Claudio Grieco durante il lockdown
(AGR) Il 4 maggio si riparte, ma non saranno rose e fiori. Bar, ristoranti, pub, gelaterie, pasticcerie,pizzerie da taglio, paninoteche, yogurterie, piadinerie, com’è noto, da lunedì, nel Lazio, potranno riaprire ed iniziare la produzione, il confezionamento e la vendita di prodotti da asporto. Una boccata d’ossigeno solo per rimettere in funzione la macchina, per far ripartire la fiducia, per far sapere di esserci ancora. “Certo, bisogna aprire e si vuole aprire, ma lo scenario che ci si troverà dinanzi è diverso da quello che avevamo lasciato. La clientela è diversa, l’offerta è diversa. Non sono negativo, ma sarà durissima.
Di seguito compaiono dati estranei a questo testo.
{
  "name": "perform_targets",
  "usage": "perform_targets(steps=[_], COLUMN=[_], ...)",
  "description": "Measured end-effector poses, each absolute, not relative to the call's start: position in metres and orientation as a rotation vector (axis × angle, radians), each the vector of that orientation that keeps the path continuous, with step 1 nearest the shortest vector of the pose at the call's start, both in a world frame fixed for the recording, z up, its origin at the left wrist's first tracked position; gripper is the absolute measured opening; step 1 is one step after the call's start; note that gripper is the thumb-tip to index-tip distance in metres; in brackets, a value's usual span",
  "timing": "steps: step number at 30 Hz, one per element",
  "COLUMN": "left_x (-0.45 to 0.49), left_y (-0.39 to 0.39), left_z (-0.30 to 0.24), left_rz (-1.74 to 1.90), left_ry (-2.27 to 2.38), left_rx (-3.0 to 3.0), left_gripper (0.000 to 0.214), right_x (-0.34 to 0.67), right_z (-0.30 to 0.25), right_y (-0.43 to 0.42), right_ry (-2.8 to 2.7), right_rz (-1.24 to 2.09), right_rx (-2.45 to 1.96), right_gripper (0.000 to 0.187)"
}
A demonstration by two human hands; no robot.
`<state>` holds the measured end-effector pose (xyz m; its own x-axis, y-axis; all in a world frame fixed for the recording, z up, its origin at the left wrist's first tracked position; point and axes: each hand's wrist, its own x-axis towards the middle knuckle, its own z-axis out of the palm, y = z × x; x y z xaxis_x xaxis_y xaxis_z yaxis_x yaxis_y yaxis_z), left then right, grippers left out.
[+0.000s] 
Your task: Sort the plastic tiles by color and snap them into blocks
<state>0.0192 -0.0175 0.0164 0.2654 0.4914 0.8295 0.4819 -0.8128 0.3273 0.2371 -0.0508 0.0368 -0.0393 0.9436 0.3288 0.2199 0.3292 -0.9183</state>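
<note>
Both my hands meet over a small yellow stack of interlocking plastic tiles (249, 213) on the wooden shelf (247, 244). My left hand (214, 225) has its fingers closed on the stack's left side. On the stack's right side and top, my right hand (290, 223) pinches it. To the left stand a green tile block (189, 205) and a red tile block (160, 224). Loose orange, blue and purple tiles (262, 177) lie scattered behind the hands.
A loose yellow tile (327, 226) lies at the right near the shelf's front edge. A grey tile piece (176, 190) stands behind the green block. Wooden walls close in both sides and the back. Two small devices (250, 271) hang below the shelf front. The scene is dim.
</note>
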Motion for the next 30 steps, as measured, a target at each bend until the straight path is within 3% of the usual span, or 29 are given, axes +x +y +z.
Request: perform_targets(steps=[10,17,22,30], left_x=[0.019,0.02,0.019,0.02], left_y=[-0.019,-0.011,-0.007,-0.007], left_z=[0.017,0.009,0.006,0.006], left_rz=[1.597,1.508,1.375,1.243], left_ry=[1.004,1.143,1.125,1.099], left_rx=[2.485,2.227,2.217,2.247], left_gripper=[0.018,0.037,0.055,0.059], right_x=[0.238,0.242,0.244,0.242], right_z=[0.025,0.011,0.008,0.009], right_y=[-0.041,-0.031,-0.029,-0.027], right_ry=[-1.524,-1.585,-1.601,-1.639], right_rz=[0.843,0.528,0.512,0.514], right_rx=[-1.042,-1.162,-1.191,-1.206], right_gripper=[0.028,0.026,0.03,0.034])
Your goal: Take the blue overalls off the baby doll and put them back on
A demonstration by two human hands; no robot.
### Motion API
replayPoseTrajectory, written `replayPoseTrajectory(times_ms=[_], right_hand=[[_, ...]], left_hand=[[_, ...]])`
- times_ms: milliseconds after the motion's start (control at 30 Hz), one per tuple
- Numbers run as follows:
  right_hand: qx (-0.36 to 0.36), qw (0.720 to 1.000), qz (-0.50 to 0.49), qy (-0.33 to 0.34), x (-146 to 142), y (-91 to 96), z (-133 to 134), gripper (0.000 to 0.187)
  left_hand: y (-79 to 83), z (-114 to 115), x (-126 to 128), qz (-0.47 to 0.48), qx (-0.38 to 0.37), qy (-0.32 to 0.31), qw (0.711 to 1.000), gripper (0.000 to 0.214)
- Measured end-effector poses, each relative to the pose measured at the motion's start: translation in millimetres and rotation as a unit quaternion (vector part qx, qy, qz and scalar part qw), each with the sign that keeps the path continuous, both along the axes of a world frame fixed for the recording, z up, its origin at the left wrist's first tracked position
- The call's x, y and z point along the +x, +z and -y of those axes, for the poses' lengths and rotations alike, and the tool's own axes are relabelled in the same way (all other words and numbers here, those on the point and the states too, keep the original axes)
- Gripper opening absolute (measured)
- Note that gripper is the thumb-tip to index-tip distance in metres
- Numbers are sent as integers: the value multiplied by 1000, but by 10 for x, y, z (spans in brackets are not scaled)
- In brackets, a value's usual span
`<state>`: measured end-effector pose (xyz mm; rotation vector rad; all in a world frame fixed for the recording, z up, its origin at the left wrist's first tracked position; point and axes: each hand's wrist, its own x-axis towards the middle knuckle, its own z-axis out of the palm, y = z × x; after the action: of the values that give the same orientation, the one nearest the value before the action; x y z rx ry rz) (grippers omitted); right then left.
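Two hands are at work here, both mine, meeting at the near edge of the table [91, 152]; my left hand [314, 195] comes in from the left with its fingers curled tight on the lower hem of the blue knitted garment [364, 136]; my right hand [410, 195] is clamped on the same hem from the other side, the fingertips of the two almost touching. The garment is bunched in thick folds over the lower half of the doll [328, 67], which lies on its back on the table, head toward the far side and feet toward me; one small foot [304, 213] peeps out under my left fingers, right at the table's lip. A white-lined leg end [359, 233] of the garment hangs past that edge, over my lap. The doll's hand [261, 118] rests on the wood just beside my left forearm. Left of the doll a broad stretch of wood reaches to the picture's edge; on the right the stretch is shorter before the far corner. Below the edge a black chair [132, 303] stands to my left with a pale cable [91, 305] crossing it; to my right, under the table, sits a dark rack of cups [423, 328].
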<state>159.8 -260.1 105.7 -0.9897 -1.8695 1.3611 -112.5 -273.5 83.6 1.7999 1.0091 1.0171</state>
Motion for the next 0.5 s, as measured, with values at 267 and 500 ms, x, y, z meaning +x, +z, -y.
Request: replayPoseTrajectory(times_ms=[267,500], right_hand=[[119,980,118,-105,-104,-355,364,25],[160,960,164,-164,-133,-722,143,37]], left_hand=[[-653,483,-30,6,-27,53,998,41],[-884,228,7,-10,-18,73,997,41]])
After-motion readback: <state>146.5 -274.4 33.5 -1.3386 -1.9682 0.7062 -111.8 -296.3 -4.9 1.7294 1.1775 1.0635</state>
Saremo fortunati se il giro d'affari sarà pari al 20% di prima dell'inizio del lockdown”. A svelare la reale situazione è Claudio Grieco, v.presidente dell’Ascom, che in questi due mesi di chiusura degli esercizi ha già sperimentato con il suo panificio in via Claudio 18 (dinanzi uffici Municipio) la vendita da asporto.
“Avendo un panificio sono stato autorizzato anche a confezionare e vendere cibi da asporto dall’inizio – spiega Grieco – Il mercato, però, attualmente non c’è, forse soprattutto a Roma e sul litorale. Non c’è l’abitudine. In realtà, stando tutti a casa la gente si è abituata ad organizzarsi da sola. “Io sto a casa”…e cucino, il boom dei corsi di cucina su internet è la conferma. Poi gli uffici sono di fatto al 30% ed anche in questo caso si tratta di un tagli sostanzioso della clientela abituale. In sostanza, quello che voglio dire, è che avremo a che fare con interlocutori diversi. Il caffè al bar, a Roma, almeno è una sorta di rito sociale, una forma di evasione, la modalità giusta per incontrare un amico. Ordinare un caffè al bar e farselo portare a casa non è certo la stessa cosa. Bisogna reinventarsi l’offerta. E non sarà facile”.